Ayer, la piedra de mi jardín y yo estuvimos hablando del rebrote de la pandemia, de los numerosos contagios que se están produciendo en fiestas y reuniones familiares. 

“Es una pena –dije en cierto momento de la conversación-: muchas personas ya no podrán celebrar sus cumpleaños y bodas, culpa del virus”. 

“Siempre es posible celebrar”, afirmó la piedra, con su estilo… lapidario.

“¡No, no…! Las autoridades sanitarias aconsejan suspender toda celebración, porque las estadísticas indican que…”.
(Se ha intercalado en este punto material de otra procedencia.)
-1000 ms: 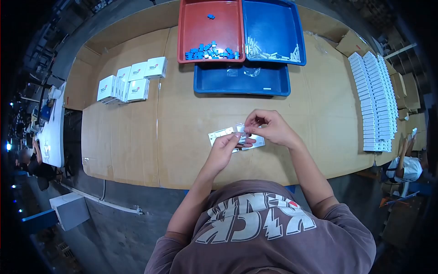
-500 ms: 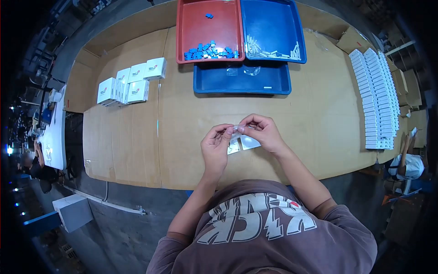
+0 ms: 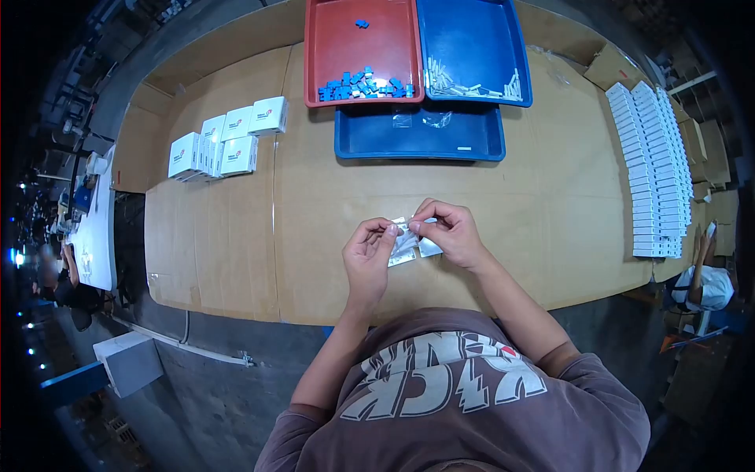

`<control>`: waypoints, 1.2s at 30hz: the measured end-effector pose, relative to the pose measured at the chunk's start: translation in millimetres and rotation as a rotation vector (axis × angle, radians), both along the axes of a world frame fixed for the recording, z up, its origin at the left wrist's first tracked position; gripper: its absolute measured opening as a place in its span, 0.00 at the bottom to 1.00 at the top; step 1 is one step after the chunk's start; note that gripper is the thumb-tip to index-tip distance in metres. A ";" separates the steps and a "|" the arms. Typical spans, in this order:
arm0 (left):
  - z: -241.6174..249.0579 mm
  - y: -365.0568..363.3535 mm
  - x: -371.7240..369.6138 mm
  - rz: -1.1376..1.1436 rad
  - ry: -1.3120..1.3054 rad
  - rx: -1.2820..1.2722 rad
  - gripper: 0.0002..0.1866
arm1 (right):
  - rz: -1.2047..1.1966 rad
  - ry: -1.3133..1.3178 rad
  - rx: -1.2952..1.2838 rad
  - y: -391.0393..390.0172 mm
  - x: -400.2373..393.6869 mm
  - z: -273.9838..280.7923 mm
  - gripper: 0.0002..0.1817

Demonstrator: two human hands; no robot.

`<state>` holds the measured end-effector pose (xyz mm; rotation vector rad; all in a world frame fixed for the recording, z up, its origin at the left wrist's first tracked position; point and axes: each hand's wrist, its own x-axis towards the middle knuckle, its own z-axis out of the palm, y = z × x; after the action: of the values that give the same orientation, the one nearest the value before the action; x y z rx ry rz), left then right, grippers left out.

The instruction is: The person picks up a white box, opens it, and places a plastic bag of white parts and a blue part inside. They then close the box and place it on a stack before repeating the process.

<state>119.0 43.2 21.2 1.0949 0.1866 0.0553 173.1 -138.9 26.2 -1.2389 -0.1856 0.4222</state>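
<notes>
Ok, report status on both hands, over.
Left hand and right hand both pinch a small clear bag. Held just above the table. Nothing in the way.

A long table [image 3: 220,236] covered in brown cardboard sheets fills the middle of the view, its seams running toward twelve o'clock. The floor [image 3: 204,393] at seven o'clock is dark grey concrete, with a pale grey box [image 3: 124,363] standing on it beside a thin white pipe [image 3: 197,350]. At nine o'clock a second, white-topped table [image 3: 93,228] stands in a dim hall dotted with small bright lamps [image 3: 14,256]. Brown cartons [image 3: 692,149] are stacked at three o'clock.
</notes>
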 end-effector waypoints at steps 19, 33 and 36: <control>-11.6 10.1 -17.9 -0.057 0.081 0.139 0.07 | 0.050 0.059 -0.103 1.1 -15.7 -12.5 0.03; -9.4 29.4 -49.7 -0.294 0.094 0.532 0.11 | 0.219 -0.230 -0.316 -5.0 -31.0 -10.1 0.03; -1.8 27.1 -49.5 -0.086 0.127 0.211 0.14 | 0.267 -0.297 -0.211 -2.0 -29.4 7.9 0.03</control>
<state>69.5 70.3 19.4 1.3168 0.2514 -0.0738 143.7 -140.9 34.1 -1.4886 -0.5768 0.4955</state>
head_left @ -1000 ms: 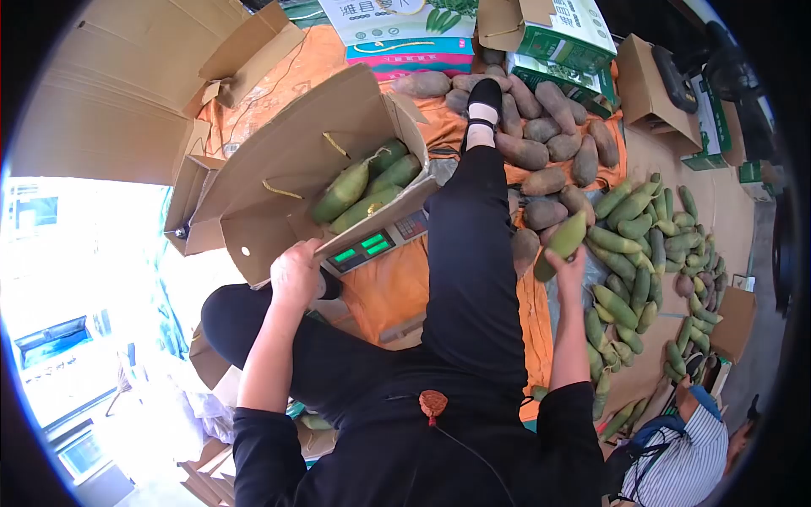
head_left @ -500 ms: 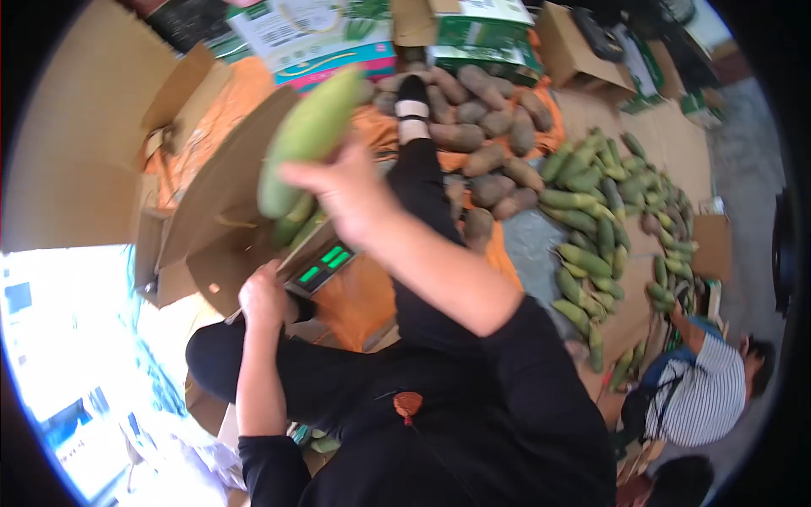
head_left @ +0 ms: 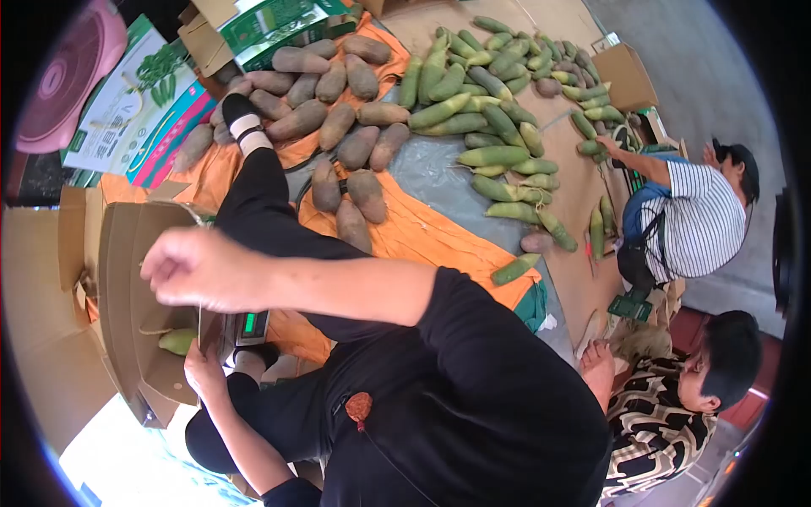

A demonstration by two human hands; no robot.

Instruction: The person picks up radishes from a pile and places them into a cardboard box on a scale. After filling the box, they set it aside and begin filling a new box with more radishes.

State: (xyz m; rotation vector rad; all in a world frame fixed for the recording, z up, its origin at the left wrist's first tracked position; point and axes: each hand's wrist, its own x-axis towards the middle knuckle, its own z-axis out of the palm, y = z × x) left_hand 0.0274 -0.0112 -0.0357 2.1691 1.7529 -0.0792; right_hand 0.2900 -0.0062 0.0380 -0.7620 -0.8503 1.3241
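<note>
My right hand (head_left: 196, 272), slightly blurred, is above the open cardboard box (head_left: 135, 253) with its fingers curled in and no vegetable showing in them. Lower down, my left hand (head_left: 205, 372) grips the near edge of that box. Inside the box lies a pale green radish (head_left: 176, 341); my right hand and the box wall hide part of the interior. Just beside the box, between my legs, a scale (head_left: 251, 325) shows a lit green display.
Brownish-red oblong roots (head_left: 336, 125) lie on orange cloth ahead. A large pile of green radishes (head_left: 498, 110) spreads to the right. One person in a striped shirt (head_left: 697, 220) and another in a patterned top (head_left: 659, 422) sit at right. A printed carton (head_left: 135, 101) stands upper left.
The large green radish has left my right hand, which has moved left and down over the box. My view has swung right, bringing the second person into fuller sight. My left hand stays on the box.
</note>
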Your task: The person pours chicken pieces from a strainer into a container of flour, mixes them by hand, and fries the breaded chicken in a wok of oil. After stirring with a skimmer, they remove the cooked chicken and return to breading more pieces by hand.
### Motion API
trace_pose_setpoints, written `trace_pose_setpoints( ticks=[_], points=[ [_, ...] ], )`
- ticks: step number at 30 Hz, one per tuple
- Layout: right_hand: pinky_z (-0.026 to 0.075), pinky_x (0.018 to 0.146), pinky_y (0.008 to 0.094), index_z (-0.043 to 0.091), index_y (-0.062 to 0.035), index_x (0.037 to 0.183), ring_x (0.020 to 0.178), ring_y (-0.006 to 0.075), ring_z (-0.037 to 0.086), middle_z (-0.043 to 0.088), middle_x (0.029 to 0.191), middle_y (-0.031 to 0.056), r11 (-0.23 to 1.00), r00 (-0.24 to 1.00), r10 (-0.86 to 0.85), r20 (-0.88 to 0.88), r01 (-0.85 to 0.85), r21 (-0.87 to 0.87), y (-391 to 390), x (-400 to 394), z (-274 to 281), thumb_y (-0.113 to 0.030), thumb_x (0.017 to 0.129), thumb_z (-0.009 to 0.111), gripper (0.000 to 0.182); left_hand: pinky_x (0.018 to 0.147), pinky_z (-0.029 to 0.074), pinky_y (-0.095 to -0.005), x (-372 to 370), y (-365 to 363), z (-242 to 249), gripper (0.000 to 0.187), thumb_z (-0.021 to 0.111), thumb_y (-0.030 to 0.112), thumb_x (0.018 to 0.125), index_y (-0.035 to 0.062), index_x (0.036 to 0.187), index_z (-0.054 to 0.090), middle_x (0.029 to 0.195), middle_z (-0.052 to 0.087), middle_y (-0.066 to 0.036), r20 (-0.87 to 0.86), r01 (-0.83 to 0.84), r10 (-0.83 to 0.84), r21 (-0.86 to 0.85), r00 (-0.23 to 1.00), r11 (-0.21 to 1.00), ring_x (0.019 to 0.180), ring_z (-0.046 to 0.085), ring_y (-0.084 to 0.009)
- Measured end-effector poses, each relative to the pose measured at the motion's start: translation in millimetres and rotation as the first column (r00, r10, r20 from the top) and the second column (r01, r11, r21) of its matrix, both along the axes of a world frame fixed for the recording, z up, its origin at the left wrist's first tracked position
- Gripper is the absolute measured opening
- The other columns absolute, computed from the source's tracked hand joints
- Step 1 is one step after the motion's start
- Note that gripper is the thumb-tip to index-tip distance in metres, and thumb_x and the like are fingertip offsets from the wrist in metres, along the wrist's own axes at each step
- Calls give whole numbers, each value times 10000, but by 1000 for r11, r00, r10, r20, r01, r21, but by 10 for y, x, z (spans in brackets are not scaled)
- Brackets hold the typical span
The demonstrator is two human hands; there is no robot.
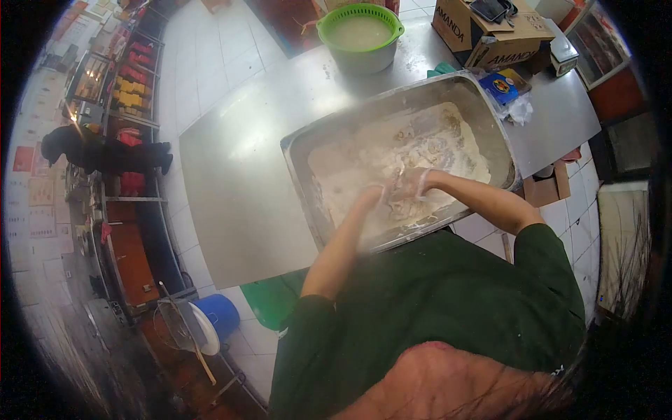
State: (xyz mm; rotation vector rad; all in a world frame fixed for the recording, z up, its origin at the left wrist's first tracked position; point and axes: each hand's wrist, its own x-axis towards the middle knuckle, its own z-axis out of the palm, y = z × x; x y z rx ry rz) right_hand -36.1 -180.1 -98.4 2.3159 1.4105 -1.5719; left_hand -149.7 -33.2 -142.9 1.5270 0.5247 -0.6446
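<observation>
A deep rectangular metal tray [297, 168] holds a wide bed of pale flour [343, 164]. Lumpy flour-coated pieces [420, 150] lie in its middle and right part; their kind cannot be made out. My left hand [376, 194] dips into the flour near the tray's front side. Close beside it, my right hand [418, 183] is among the coated pieces, with a whitish, thin glove-like edge at the wrist. Flour and blur hide the fingers of both hands, so whether they grip a piece does not show.
The tray stands on a steel table [238, 175]. Behind it are a tub with a green strainer [360, 49], a cardboard box [483, 42] and a blue packet [498, 87]. A person in dark clothes [105, 152] stands by shelves at left. A blue bucket [218, 315] is on the floor.
</observation>
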Motion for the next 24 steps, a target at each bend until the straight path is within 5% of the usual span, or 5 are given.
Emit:
trace_pose_setpoints(
  ticks=[5, 9, 11, 17, 24],
  points=[
    [469, 723, 363, 656, -16, 946, 762, 276, 611, 662, 842, 188, 522, 885, -396, -247, 438, 732, -94, -34, 629, -334, 697, 676, 405, 804, 494, -374, 81, 99, 293, 343, 550, 301, 879, 40, 1100, 569, 1040, 591, -126, 40, -196, 204, -140, 978, 971, 968, 565, -230],
    [457, 743, 364, 679, -19, 904, 813, 253, 606, 659, 911, 168, 924, 937, -301, -179, 333, 190, -171, 856, 894, -287, 733, 642, 321, 784, 471, -318, 242, 852, -84, 471, 547, 420, 862, 36, 1132, 584, 996, 632, -64, 234, -212, 277, -270, 932, 939, 863, 582, -175],
    [457, 767, 379, 673, -18, 918, 839, 238, 599, 649, 968, 153, 974, 978, -199, 63, 190, 124, -92, 1107, 730, -329, 764, 605, 354, 851, 449, -430, 403, 1084, -281, 563, 486, 499, 868, 60, 1217, 534, 1189, 547, -140, 128, -104, 38, 563, 991, 820, 1063, 519, -262],
    [449, 828, 367, 654, -26, 989, 896, 278, 587, 623, 1054, 183, 965, 967, -216, 136, 190, 183, 471, 498, 683, -431, 772, 605, 462, 928, 394, -396, 532, 613, -339, 653, 409, 595, 855, 95, 1260, 522, 1306, 474, -154, -23, -403, 406, -188, 914, 896, 1161, 466, -273],
    [440, 850, 345, 539, 46, 1139, 952, 202, 568, 620, 1085, 133, 622, 778, -470, -416, 627, 470, 300, 265, 852, -356, 783, 668, 552, 897, 409, -320, 450, 471, 496, 592, 496, 487, 863, 39, 1250, 513, 1261, 515, -124, 193, -218, 213, 6, 958, 976, 1109, 491, -223]
  ],
)
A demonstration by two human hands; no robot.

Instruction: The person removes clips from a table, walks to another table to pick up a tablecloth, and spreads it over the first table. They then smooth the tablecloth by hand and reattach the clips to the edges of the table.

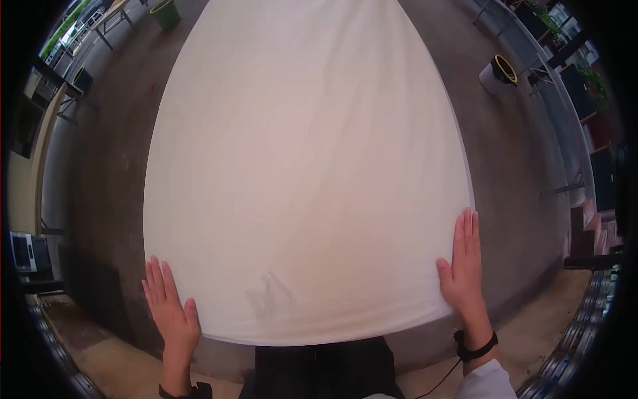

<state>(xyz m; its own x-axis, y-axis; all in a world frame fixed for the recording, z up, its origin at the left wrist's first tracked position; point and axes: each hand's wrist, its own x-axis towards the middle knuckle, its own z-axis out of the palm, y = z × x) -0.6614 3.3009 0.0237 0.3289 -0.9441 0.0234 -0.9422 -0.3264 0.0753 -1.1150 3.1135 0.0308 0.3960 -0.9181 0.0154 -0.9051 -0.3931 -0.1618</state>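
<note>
A long table covered with a white cloth [299,186] stretches away in front of me. Soft creases run along its right half, and a small grey smudge or wrinkle shows near the close edge. My left hand [171,309] lies along the near left edge of the cloth, fingers straight and thumb apart. At the right edge, a little farther up, my right hand [464,266] rests with its fingers stretched forward and its thumb on the cloth. Neither hand holds anything. Dark bands are on both wrists.
Brown floor [100,173] surrounds the table. A green bin [164,13] stands far left, and a white bin with a yellow rim [497,74] stands far right. Long benches line both sides. Rows of metal cans or kegs [565,356] are at the lower right.
</note>
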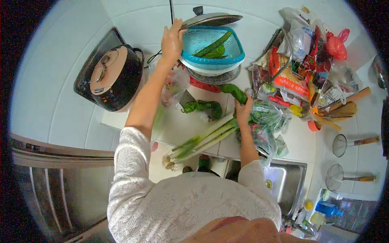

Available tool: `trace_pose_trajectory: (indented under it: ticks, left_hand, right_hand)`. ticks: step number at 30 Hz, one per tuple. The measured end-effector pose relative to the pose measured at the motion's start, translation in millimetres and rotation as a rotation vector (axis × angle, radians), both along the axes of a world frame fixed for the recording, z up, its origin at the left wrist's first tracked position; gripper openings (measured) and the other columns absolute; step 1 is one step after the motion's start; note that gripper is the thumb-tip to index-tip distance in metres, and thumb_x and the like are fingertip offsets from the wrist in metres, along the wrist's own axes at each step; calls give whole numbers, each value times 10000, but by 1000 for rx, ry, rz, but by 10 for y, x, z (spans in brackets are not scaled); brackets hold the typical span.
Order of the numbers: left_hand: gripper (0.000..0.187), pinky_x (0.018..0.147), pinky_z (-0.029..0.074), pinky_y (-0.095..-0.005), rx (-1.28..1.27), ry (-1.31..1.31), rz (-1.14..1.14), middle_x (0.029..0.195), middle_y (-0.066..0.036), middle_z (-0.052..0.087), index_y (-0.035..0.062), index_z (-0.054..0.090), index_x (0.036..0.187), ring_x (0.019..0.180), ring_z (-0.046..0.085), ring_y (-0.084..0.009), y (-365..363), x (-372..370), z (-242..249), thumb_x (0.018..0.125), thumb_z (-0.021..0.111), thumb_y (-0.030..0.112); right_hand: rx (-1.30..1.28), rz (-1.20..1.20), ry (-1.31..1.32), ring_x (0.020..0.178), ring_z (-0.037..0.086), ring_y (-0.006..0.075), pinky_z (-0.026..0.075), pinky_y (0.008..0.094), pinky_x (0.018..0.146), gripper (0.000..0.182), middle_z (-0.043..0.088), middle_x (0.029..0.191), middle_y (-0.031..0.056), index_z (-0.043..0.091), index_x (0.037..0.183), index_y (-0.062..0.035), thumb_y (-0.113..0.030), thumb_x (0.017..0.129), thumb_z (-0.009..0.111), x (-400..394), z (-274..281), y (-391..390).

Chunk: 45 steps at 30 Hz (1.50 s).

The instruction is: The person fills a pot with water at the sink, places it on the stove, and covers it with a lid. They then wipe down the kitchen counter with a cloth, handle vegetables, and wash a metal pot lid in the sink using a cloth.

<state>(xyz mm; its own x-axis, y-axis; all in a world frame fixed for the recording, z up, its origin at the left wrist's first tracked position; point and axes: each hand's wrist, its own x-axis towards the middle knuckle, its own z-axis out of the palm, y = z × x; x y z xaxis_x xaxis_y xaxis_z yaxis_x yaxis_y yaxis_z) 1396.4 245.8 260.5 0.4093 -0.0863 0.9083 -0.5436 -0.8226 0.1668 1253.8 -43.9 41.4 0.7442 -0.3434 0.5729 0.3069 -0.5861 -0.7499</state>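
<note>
My left hand (172,43) is raised at the back of the counter, its fingers closed at the left edge of a tilted pot lid (212,18) with a dark knob. Just below the lid stands a blue plastic basket (214,60) with a long green pepper (218,44) and a green leafy piece in it. My right hand (243,111) grips a wrinkled green pepper (234,92) in front of the basket. More wrinkled green peppers (202,107) lie on the counter to the left. Leeks (202,139) stretch diagonally beneath my right wrist, roots toward me.
A rice cooker (113,79) stands at the left. Bagged greens (267,117) lie beside my right forearm. Packed food bags (291,77) fill a rack at the right. The sink (281,182) is at the lower right, and two strainers (340,145) hang on the wall.
</note>
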Motion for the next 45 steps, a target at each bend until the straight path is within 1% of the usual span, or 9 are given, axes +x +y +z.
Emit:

“Tú estás hablando de reuniones –me interrumpió-. Eso es otra cosa. La única celebración real es la celebración de la existencia”, dijo. 

“No sé si te entiendo”. 

“Celebración es sinónimo de ‘don’, de ‘entrega’ de sí al universo desde un corazón silencioso, sin ruido mental. Presencia”. 

“Pero… las estadísticas indican que…”.

“Puedes celebrar el despertar por la mañana, el comer una manzana, el cruzarte con una persona en el ascensor”, me explicó, nada dispuesta a escuchar mis argumentos. 

“Celebrando el instante presente –dijo-, celebras también lo que ese instante te trae como experiencia: por ejemplo, la pandemia y sus efectos. 

Puedes celebrar, también, las emociones que vas viviendo a lo largo del día: celebración del miedo, de la alegría, de la vergüenza o de la culpa”.  

“¿Quieres decir que, según tú, celebración no es reunirse a comer, beber y bailar, sino…?

“Celebración es presencia y atención –afirmó, contundente-. Hay celebración cuando no participa la mente. Hay celebración en el silencio del corazón. La atención es celebración. La creatividad es una forma de celebración, de plenitud en el instante. De allí procede la paz y la sonrisa”. 

“La sonrisa…”

“Sí, celebrar no es reír a carcajadas: la sonrisa interior te lleva hacia una cierta paz, el acallamiento de la mente, el silencio del corazón”.